PORTLAND, Ore. – Former Oregon Duck offensive lineman Doug Brenner has filed a lawsuit in Multnomah County accusing the University of Oregon, the NCAA, former head football coach Willie Taggart, and former strength coach Irele Oderinde of negligence stemming from a series of workouts in January 2017.
Brenner’s attorney, Jason Kafoury, claims his client suffered, among other things, life-altering kidney damage after a strenuous session that hospitalized three players, “he had such severe muscle attack…that his kidney’s stopped functioning…it may cost him ten years or more of his life.”
Kafoury says they are suing for $11.5 million dollars and more lawsuits may be coming from the other players hospitalized, Cam McCormick and Sam Poutasi.
Taggart and Oderinde now coach at Florida State University. The University of Oregon gave KXL this statement:
The well-being and safety of our students are our top priorities at the University of Oregon. We have been advised of the litigation filed today but have not been served a copy of the complaint, at which point we will respond appropriately in the court proceedings. In light of the pending litigation, we don’t have any additional comment at this time.
Here is the official press release on the lawsuit from Brenner’s attorneys:
FORMER UNIVERSITY OF OREGON FOOTBALL PLAYER DOUG BRENNER FILES SUIT AGAINST NCAA AND FORMER DUCK COACH WILLIE TAGGART
Doug Brenner, a former stand-out lineman at the University of Oregon, filed suit today against the NCAA and former Oregon football coach Willie Taggart, seeking compensation for serious, lifelong injuries sustained during a series of highly controversial workouts imposed on Duck players in January, 2017. Brenner was one of three players hospitalized as a result of the workouts, all suffering from rhabdomyolysis. This is a condition where the body “eats its own muscles,” creating toxic elements which go through the body causing damage, and in Brenner’s case, permanent damage to his kidneys.
The lawsuit was filed by the Portland law firm of Kafoury & McDougal, and attorney Travis Eiva.

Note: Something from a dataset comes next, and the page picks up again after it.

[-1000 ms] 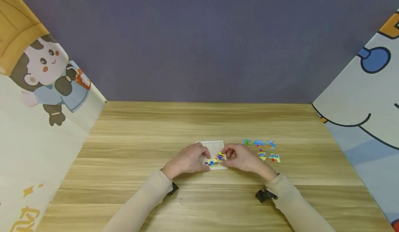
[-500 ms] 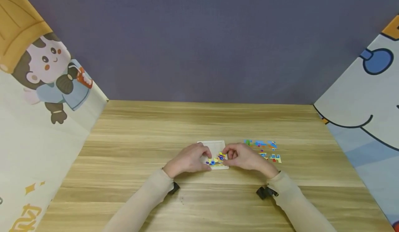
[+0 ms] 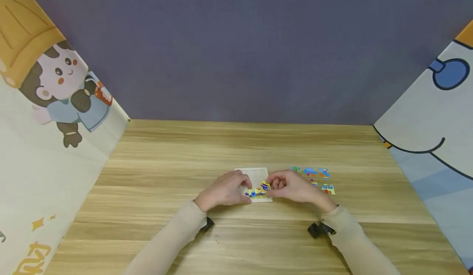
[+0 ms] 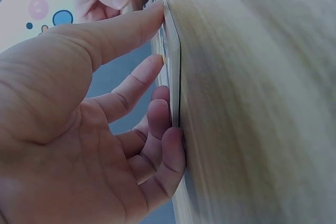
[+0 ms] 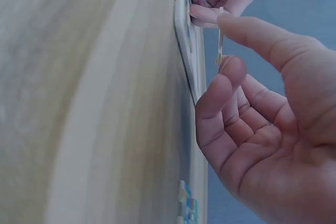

Other defendants include Taggart’s strength and conditioning coach, Irele Oderinde, and the University of Oregon.
“The drills were done in unison, and whenever a player faltered, vomited, or fainted, his teammates were immediately punished with additional repetitions,” said Mark McDougal, of Brenner’s legal team.
Said McDougal, “A key goal of this lawsuit is to force the NCAA to ban these kinds of punishing, abusive workouts. These workouts are contrary to NCAA guidelines for protecting players from injury and death. Guidelines, however, are only suggestions. The NCAA needs to enact and enforce binding regulations that outlaw these practices.”
Other incidents of abusive workouts have been publicized around the country, including that of the June, 2018, death of University of Maryland football player Jordan McNair, sparking allegations of an abusive culture in the program, which, after a massive public outcry, forced the firing of the head coach.
“This story closely parallels the NCAA’s past refusal to turn its concussion guidelines into regulations, a failure that has led to countless brain injuries; the full extent of which will only become apparent in coming decades,” said co-counsel Jason Kafoury.
When Willie Taggart came to Oregon, he declared his intention to stay, and to dedicate himself to building the Oregon football program over a number of years. Nonetheless, before the end of his first season, he left to become the head football coach at Florida State, walking away from the team and its players just prior to the Ducks’ appearance in the Las Vegas Bowl. Taggart was replaced by the current head coach, Mario Cristobal.
Brenner remains an avid fan of Duck football, explaining, “Nothing would make me happier than to have this case save other football players from serious injury.” Medical evidence indicates that Brenner’s life expectancy has been reduced by upwards of ten years.
The drills designed by Taggart and Irele Oderinde, his conditioning coach and fellow defendant, were intended to break the spirit of players who would refuse to push themselves beyond their limits, with Taggart declaring that he was “going to find the snakes in the grass and cut their heads off.”
Doug Brenner was an All-State lineman at Portland’s Jesuit High School, and was a member of the Leadership Team on the Oregon football team at the time of the injuries. His conditioning and his health never recovered from the experience, and his final year at Oregon in the fall of 2017 was a far cry from that of his earlier years.